Por Joselyn Díaz Ruiz- Coach ontológica y motivacional- Master en Programación Neurolingüística
Siempre supe que había algo diferente en mí, algo que hacía sentirme separada del resto de seres humanos que me rodeaban y sin embargo no era un sentimiento de superioridad si no de necesidad de mi alma de poder mantener mi individualidad.
Estuve en el afuera aproximadamente unos 47 años, hasta que una pandemia mundial me llevo a la fuerza a tener que parar y re pensarme.
Ahora ya no era solamente mi alma eran otras dos que dependían de mí, casi dos años de confinamiento en el cual las 24 horas se desdibujaban en las fronteras de nuestro departamento y en este freno que no podía haber previsto, porque la vida simplemente nos pone a prueba y no pide permiso para hacerlo, me di cuenta por primera vez que significaba la maternidad, aprendí a ser consciente y que la responsabilidad era mía yo los había traído al mundo.

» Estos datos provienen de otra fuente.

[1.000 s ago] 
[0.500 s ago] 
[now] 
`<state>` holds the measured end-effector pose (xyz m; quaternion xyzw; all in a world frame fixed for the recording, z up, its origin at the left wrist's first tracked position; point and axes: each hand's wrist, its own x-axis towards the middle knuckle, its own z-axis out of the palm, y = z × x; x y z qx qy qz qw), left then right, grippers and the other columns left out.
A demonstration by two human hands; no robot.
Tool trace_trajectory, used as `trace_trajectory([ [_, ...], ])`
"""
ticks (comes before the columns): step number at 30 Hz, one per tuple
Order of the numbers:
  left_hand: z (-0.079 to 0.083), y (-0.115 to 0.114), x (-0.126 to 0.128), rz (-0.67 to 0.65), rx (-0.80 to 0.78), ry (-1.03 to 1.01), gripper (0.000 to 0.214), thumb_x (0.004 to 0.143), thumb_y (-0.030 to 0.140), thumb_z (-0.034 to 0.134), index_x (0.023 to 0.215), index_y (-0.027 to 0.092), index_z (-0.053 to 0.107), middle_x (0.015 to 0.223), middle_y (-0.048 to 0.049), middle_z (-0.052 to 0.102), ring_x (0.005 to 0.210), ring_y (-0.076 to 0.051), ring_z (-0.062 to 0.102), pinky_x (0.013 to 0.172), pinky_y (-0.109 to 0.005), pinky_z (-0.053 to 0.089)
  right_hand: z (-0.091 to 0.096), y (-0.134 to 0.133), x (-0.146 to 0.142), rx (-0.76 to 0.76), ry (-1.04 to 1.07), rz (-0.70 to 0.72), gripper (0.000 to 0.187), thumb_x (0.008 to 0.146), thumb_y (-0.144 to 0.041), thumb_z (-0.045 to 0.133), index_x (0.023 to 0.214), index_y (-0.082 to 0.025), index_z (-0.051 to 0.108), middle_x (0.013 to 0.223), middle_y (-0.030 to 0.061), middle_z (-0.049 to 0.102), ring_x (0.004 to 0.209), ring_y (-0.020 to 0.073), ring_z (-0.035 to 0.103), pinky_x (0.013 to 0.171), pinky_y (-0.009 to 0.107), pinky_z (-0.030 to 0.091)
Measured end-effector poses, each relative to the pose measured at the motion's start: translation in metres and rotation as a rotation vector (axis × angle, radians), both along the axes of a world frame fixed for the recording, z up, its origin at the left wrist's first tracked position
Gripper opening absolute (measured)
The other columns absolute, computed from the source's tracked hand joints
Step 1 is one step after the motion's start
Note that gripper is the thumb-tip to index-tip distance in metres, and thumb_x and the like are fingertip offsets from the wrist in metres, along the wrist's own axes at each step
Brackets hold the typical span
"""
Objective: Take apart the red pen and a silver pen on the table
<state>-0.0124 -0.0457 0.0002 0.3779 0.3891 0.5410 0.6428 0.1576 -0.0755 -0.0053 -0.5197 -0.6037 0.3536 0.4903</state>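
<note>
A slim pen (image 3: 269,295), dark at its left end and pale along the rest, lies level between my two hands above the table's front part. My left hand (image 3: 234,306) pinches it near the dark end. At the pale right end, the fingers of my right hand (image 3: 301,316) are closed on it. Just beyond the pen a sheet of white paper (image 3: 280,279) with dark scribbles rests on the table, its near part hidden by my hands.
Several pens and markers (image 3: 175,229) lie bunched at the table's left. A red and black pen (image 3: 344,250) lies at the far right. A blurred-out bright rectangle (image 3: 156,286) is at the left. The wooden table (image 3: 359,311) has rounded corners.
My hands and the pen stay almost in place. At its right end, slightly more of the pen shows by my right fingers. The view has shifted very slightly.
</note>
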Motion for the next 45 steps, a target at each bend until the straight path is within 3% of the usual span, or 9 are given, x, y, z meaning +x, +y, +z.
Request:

Antes solo era una madre.
La falta de tiempo ya no era una excusa, necesitaba saber quien era y quienes eran el y ella, mi hijo, mi hija.
Vivía en la queja acerca de que no tenía tiempo y de repente tenía todo el tiempo de mundo
¿Qué iba a hacer con él?
Y comencé por conocerme, escucharme, ese camino fue un viaje de ida, porque derivó en un descubrimiento inesperado, saber quien soy, cuales son mis pasiones, mi propósito, las cuales había guardado en un baúl a los 18 años y no me había atrevido a desempolvar en casi 30 años.
Todo se resume al tiempo, el recurso más valioso e irrecuperable que tenemos y la mejor inversión que pude hacer con el y que fielmente te aconsejo que hagas es la que decía un gran filósofo, y que yo adapté a mí misma:
“Conócete a ti misma y conocerás el mundo”
Dedica 15 a 30 minutos diarios a tu trabajo de crecimiento interior, y verás los cambios en el exterior, no solo de tus circunstancias sino de las personas que te rodean.
“Como es adentro, es afuera”
La maternidad al igual que el tiempo son un regalo de la vida.
Y te dejo una novedad, la palabra regalo viene del francés y del verbo galer que quiere decir divertirse.
Tiempo, diversión y maternidad son posibles.